Alpinestarsが2023年7月にブランド初のストリート向けフルフェイスヘルメット「Supertech R10」を投入し、海外メディアUltimateMCがストリート・サーキット両面でのインプレを公開した。ウェアやブーツ、プロテクターで培ったAlpinestarsのノウハウが頭部保護にどこまで生きているかが焦点で、日本のライダーにとっては「Araiやショウエイ一強のフルフェイス市場に、新しい選択肢が加わった」という話として捉えるのが妥当だろう。国内での価格や取り扱い状況は現時点で断定できる材料がなく、気になる人は正規代理店や販売店の情報を確認してほしい。
ヘルメットって、気づけばもう7〜8年同じメーカーのものしか買っていない、という人は多いんじゃないだろうか。俺自身も含めて、一度信頼したブランドから浮気しにくいジャンルの筆頭がヘルメットだと思う。だからこそ、長年ウェアやブーツ、グローブ、プロテクターで「転ばせない・守る」を突き詰めてきたAlpinestarsが、ようやく本気でストリートフルフェイスに参入してきたというニュースは、地味に見えてかなり大きな出来事だと感じている。
60年以上ライダーを守ってきたブランドが最後に着手した「頭部」
Alpinestarsは60年以上にわたってライダー全身の防具を作り続けてきたブランドだ。オフロードヘルメットやレーシングスーツ、ブーツ、グローブ、各種プロテクターやニースライダーまで、ライダーの体を守るジャンルはほぼ全て手掛けてきた。それでもストリート向けフルフェイスヘルメットへの本格参入は2023年7月と、実はかなり最近の話。裏を返せば、それだけ「頭部を守る」というジャンルに慎重だったとも言えるし、既存のヘルメット専業ブランドの牙城がそれだけ強固だったということでもある。

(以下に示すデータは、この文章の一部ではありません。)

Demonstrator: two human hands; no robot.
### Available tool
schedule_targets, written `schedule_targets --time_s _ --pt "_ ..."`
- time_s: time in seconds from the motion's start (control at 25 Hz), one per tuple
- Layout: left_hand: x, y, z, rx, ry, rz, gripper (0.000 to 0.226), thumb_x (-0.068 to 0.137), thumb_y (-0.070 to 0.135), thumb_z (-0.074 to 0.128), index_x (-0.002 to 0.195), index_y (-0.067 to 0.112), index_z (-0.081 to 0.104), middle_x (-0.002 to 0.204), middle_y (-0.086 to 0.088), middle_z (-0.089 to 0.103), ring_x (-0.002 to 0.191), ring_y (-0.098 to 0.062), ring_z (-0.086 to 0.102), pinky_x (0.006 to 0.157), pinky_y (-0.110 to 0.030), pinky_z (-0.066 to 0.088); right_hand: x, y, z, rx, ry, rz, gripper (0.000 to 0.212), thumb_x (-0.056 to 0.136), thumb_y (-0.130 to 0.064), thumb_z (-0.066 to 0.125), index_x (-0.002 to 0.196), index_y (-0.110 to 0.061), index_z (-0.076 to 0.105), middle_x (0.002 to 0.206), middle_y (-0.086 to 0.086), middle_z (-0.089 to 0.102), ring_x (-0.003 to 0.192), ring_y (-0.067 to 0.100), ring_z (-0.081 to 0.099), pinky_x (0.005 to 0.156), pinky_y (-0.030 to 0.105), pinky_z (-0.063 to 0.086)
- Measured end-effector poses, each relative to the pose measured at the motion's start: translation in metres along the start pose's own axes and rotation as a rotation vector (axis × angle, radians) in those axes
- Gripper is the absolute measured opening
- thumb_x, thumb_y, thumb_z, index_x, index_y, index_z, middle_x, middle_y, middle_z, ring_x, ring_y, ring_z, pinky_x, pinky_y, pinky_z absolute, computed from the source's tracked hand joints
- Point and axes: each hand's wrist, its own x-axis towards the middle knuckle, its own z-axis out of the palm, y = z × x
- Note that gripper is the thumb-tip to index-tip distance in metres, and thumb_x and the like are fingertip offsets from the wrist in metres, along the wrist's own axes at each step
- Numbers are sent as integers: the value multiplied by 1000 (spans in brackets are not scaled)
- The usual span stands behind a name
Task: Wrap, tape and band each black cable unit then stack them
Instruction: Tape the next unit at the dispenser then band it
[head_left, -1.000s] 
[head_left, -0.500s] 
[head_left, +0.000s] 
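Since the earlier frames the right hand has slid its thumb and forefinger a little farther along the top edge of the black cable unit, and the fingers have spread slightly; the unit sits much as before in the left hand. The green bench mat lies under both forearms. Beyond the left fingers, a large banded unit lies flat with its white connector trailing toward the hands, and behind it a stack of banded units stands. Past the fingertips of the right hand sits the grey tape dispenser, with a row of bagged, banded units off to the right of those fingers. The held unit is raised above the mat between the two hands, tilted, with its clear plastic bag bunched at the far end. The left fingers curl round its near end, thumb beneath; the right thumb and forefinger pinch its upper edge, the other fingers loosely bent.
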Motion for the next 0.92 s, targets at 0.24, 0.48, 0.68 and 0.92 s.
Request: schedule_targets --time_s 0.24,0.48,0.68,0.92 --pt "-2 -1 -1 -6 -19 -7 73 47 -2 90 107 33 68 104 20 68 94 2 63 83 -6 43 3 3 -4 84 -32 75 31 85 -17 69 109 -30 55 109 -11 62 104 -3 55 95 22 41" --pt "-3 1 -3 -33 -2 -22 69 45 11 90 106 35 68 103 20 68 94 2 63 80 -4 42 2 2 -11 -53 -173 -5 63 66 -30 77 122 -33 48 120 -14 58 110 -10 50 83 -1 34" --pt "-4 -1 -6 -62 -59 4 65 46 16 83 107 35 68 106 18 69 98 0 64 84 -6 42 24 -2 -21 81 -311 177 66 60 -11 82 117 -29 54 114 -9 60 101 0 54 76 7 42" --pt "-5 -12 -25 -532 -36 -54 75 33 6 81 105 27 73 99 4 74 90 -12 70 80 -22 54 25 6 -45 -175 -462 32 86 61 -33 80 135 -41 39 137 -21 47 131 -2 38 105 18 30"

Supertech R10は、そんなAlpinestarsが満を持して投入したフラッグシップモデルで、ストリートとサーキット走行の両方を意識した設計になっているという。ウェアやブーツで積み上げてきた空力・軽量化・保護性能のノウハウが、どこまでヘルメットという全く異なるプロダクトに転用されているのかは、既存インプレを追う限りでも興味深いポイントだ。
日本市場で見るなら「Arai・Shoeiとどう違うか」がすべて
日本でフルフェイスヘルメットを検討する際、多くのライダーがまず候補に挙げるのはArai(RX-7Xなど)かShoei(X-15など)の国産フラッグシップだろう。この2ブランドは国内でのシェアも信頼も圧倒的で、SGマークやJIS規格、公道使用に関する実績・情報量の面でも安心感が違う。Supertech R10がこの牙城に食い込めるかどうかは、価格帯・快適性・そして何より安全規格の取得状況にかかってくる。
海外のフラッグシップヘルメットは一般にECE規格やSNELL規格を取得して展開されることが多いが、Supertech R10について国内向けのSG規格やPSC取得状況、日本での正式な販売体制がどうなっているかは、現時点で筆者側では確証を持てる情報がない。この点は各代理店や販売店の公式情報を確認してもらうのが確実だ。仮に国内展開されるとしても、価格帯はAraiやShoeiのフラッグシップ(概ね7〜10万円台)と同程度かそれ以上のゾーンに位置づけられる可能性が高いと見ておくのが自然だろう。
フィッティングの面でも気になるところだ。Arai・Shoeiは日本人の頭形状(いわゆるオーバル系)に合わせた内装設計に強みがあり、これが根強い支持の理由の一つになっている。イタリアンブランドのAlpinestarsがどこまでアジアンフィットに配慮した内装バリエーションを用意してくるかは、実際に試着してみないと分からない部分が大きい。この辺りは、季節的にも蒸し暑くなってくるこれからの時期、通気性や汗によるフィット感の変化とあわせて店頭で確認したいポイントになりそうだ。
Yotaの正直な感想
個人的には、Alpinestarsがヘルメット市場に本気で殴り込んできたこと自体を歓迎したい。ウェアやブーツでは「ここまでやるか」というレベルの作り込みをしてくるブランドだから、Supertech R10にもそのDNAが相当量注ぎ込まれているはずだ。ただ、ヘルメットは命を預ける部分がとりわけシビアなジャンルで、AraiやShoeiが何十年もかけて積み上げてきた「日本人の頭に合う」「壊れ方が分かっている」という蓄積は、ブランドの勢いだけでは簡単に超えられない。
Supertech R10がどんなに海外で高評価を得ていても、国内で選ぶかどうかは結局、実際に店頭で被って、規格表示を確認して、自分の頭にフィットするかを試してから判断するしかない。新しい選択肢が増えること自体は歓迎しつつ、乗り換えは慎重に検討したい、というのが正直なところだ。